• **THE TASK**
Reproduce every record below exactly as written, but leave out any pictures.

== DATA TO PROCESS

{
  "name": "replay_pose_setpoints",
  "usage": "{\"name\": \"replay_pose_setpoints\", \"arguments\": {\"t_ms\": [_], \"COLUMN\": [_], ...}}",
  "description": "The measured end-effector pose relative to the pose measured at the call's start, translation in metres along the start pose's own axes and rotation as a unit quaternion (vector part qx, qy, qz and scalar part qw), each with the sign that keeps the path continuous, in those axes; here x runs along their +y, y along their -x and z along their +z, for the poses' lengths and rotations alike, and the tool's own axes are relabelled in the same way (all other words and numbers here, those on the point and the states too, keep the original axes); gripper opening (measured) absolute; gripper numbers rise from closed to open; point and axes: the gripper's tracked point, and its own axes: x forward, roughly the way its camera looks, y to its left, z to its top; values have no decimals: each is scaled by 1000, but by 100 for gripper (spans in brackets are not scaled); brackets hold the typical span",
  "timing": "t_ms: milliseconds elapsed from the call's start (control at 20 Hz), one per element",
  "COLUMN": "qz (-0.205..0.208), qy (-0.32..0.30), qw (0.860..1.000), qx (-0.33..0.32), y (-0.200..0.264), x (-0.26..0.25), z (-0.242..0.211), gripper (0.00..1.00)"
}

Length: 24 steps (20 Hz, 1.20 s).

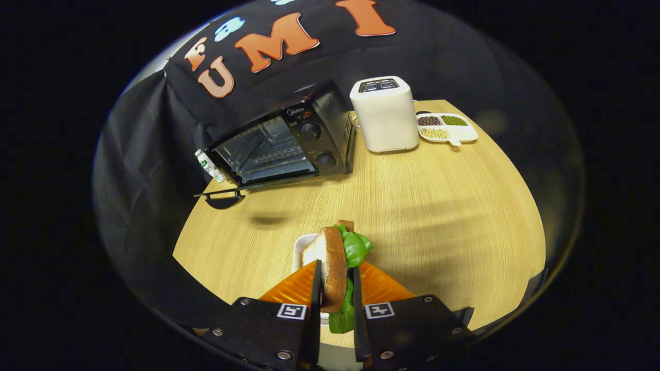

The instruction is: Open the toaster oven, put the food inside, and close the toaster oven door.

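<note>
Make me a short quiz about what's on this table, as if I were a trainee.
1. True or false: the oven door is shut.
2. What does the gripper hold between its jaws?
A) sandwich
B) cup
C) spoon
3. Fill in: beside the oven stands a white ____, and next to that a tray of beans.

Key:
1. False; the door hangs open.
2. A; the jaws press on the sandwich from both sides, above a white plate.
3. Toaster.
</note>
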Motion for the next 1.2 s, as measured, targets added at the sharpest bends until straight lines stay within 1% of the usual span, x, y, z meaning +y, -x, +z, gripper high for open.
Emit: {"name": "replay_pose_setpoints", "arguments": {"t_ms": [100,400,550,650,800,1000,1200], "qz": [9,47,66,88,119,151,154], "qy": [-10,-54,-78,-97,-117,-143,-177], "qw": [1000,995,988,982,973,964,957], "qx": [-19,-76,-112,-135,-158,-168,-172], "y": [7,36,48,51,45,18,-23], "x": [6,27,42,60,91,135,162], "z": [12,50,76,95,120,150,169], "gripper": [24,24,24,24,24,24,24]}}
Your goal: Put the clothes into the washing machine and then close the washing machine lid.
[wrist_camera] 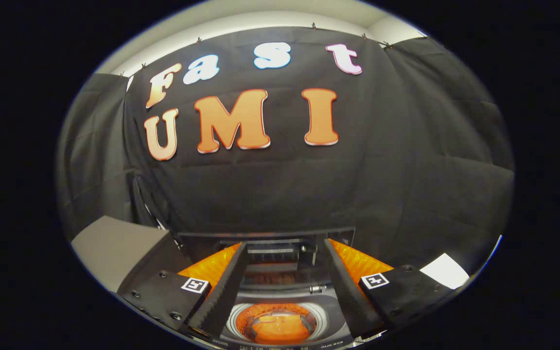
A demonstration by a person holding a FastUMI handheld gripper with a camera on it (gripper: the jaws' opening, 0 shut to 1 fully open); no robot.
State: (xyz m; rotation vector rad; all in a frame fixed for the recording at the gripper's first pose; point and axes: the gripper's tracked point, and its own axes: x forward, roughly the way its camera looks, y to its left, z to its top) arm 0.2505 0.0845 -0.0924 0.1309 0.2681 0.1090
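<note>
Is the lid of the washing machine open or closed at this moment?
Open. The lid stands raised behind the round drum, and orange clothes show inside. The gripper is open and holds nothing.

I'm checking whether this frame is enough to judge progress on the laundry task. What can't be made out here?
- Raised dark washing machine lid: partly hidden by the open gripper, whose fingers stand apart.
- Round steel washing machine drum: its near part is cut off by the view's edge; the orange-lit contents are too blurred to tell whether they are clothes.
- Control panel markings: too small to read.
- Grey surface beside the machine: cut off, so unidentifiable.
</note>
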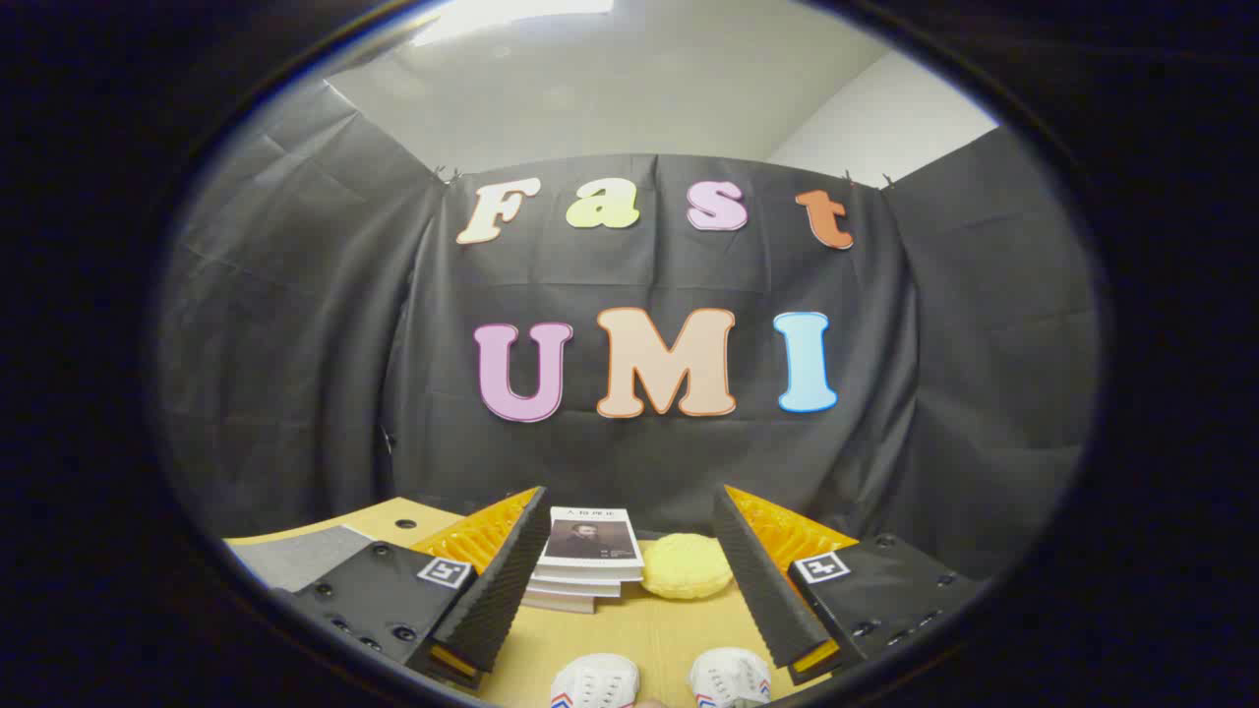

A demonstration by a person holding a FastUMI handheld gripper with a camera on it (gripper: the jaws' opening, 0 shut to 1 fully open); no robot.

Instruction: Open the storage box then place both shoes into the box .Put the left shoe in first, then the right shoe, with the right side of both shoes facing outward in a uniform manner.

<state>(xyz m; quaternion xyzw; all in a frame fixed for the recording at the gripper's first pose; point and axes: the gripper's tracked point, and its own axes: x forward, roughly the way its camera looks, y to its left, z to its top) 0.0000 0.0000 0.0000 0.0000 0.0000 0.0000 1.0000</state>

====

• **EXERCISE OUTPUT**
{
  "name": "replay_pose_setpoints",
  "usage": "{\"name\": \"replay_pose_setpoints\", \"arguments\": {\"t_ms\": [_], \"COLUMN\": [_], ...}}",
  "description": "The measured end-effector pose relative to the pose measured at the call's start, translation in metres along the start pose's own axes and rotation as a unit quaternion (vector part qx, qy, qz and scalar part qw), each with the sign that keeps the path continuous, in those axes; here x runs along their +y, y along their -x and z along their +z, for the poses' lengths and rotations alike, and the tool's own axes are relabelled in the same way (all other words and numbers here, those on the point and the states too, keep the original axes); gripper opening (measured) absolute; gripper numbers rise from closed to open; point and axes: the gripper's tracked point, and its own axes: x forward, roughly the way its camera looks, y to its left, z to its top; values have no decimals: each is scaled by 1000, but by 100 for gripper (spans in brackets are not scaled); brackets hold the typical span",
  "timing": "t_ms: milliseconds elapsed from the call's start (control at 20 Hz), one per element",
  "COLUMN": "qz (-0.205..0.208), qy (-0.32..0.30), qw (0.860..1.000), qx (-0.33..0.32), y (-0.200..0.264), x (-0.26..0.25), z (-0.242..0.211), gripper (0.00..1.00)"
}

Length: 24 steps (20 Hz, 1.20 s).


The instruction is: Open the toaster oven, put the food inside, and close the toaster oven door.

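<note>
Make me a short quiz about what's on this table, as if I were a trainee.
1. True or false: the oven door is shut.
2. What does the gripper hold between its jaws?
A) sandwich
B) cup
C) spoon
3. Fill in: beside the oven stands a white ____, and next to that a tray of beans.

Key:
1. False; the door hangs open.
2. A; the jaws press on the sandwich from both sides, above a white plate.
3. Toaster.
</note>
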Motion for the next 1.2 s, as measured, targets added at the sharpest bends until straight lines stay within 1% of the usual span, x, y, z meaning +y, -x, +z, gripper high for open.
Emit: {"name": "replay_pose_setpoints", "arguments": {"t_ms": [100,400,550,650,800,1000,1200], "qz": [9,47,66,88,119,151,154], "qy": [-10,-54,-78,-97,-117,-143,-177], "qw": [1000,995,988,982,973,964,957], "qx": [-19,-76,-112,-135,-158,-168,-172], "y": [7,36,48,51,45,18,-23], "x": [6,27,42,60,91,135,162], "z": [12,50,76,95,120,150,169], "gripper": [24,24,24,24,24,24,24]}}
Your goal: Put the clothes into the washing machine and then close the washing machine lid.
[wrist_camera] 
A demonstration by a person holding a FastUMI handheld gripper with a camera on it (gripper: the jaws' opening, 0 shut to 1 fully open); no robot.
State: (xyz m; rotation vector rad; all in a frame fixed for the recording at the gripper's first pose; point and axes: the gripper's tracked point, and its own axes: x forward, roughly the way its camera looks, y to its left, z to its top) arm 0.2505 0.0845 -0.0924 0.1309 0.2681 0.1090
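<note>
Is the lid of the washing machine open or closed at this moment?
Open. The lid stands raised behind the round drum, and orange clothes show inside. The gripper is open and holds nothing.

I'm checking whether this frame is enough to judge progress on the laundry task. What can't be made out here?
- Raised dark washing machine lid: partly hidden by the open gripper, whose fingers stand apart.
- Round steel washing machine drum: its near part is cut off by the view's edge; the orange-lit contents are too blurred to tell whether they are clothes.
- Control panel markings: too small to read.
- Grey surface beside the machine: cut off, so unidentifiable.
</note>
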
A demonstration by a person holding a FastUMI handheld gripper with a camera on it (gripper: the jaws' opening, 0 shut to 1 fully open); no robot.

Instruction: Open the storage box then place both shoes into the box .Put the left shoe in first, then the right shoe, with the right side of both shoes facing outward in a uniform manner.

<state>(xyz m; quaternion xyzw; all in a frame fixed for the recording at the gripper's first pose; point and axes: the gripper's tracked point, and its own axes: x forward, roughly the way its camera looks, y to its left, z to its top) 0.0000 0.0000 0.0000 0.0000 0.0000 0.0000 1.0000</state>

The requested output has been produced.